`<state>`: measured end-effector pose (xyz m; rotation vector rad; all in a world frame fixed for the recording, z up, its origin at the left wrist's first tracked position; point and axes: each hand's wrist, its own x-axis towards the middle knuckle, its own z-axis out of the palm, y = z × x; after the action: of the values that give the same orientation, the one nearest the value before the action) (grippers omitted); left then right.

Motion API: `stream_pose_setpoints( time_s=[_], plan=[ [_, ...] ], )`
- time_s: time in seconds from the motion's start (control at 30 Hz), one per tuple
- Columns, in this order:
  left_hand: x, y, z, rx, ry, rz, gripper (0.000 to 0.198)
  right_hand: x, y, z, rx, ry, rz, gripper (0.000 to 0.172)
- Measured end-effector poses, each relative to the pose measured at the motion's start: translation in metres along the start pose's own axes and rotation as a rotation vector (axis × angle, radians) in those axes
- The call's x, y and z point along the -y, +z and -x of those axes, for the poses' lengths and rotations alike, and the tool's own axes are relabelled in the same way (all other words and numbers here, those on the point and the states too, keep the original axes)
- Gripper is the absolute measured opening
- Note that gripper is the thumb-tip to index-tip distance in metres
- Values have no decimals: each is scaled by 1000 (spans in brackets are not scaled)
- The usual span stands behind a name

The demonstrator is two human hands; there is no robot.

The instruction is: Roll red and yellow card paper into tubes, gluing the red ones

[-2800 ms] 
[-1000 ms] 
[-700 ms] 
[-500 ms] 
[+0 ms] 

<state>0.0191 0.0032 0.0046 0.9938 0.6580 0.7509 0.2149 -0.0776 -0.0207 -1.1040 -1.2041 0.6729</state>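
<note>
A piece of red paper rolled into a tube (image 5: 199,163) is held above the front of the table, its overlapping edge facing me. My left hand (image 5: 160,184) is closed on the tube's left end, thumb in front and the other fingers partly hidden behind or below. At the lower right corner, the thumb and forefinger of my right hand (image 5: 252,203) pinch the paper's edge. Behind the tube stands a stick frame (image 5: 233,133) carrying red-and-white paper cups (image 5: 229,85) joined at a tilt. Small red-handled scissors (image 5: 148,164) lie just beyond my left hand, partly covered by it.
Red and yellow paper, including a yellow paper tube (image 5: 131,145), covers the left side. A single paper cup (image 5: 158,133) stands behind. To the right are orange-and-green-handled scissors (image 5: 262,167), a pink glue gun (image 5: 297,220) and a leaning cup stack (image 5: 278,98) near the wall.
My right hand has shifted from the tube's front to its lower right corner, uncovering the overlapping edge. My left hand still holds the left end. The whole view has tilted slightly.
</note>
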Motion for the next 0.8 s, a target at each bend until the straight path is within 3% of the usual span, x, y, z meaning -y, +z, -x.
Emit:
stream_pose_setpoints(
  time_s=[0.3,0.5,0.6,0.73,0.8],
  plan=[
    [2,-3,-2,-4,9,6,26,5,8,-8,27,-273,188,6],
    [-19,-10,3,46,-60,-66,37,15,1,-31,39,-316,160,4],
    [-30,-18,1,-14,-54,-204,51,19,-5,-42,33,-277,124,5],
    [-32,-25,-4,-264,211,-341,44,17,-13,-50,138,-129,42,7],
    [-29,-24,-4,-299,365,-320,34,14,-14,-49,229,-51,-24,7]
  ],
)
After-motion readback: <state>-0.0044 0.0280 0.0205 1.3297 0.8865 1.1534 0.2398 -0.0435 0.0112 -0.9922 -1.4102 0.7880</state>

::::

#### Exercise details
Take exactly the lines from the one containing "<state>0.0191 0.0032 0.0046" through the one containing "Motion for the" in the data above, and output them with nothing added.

#### Answer below
<state>0.0191 0.0032 0.0046 0.9938 0.6580 0.7509 0.2149 -0.0776 -0.0207 -1.1040 -1.2041 0.6729</state>
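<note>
A piece of red paper rolled into a tube (image 5: 199,163) is held above the front of the table, its overlapping edge facing me. My left hand (image 5: 160,184) is closed on the tube's left end, thumb in front and the other fingers partly hidden behind or below. At the lower right corner, the thumb and forefinger of my right hand (image 5: 252,203) pinch the paper's edge. Behind the tube stands a stick frame (image 5: 233,133) carrying red-and-white paper cups (image 5: 229,85) joined at a tilt. Small red-handled scissors (image 5: 148,164) lie just beyond my left hand, partly covered by it.
Red and yellow paper, including a yellow paper tube (image 5: 131,145), covers the left side. A single paper cup (image 5: 158,133) stands behind. To the right are orange-and-green-handled scissors (image 5: 262,167), a pink glue gun (image 5: 297,220) and a leaning cup stack (image 5: 278,98) near the wall.
My right hand has shifted from the tube's front to its lower right corner, uncovering the overlapping edge. My left hand still holds the left end. The whole view has tilted slightly.
</note>
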Motion for the next 0.8 s, a target at each bend until the straight path is within 3% of the usual span, x, y, z meaning -y, +z, -x.

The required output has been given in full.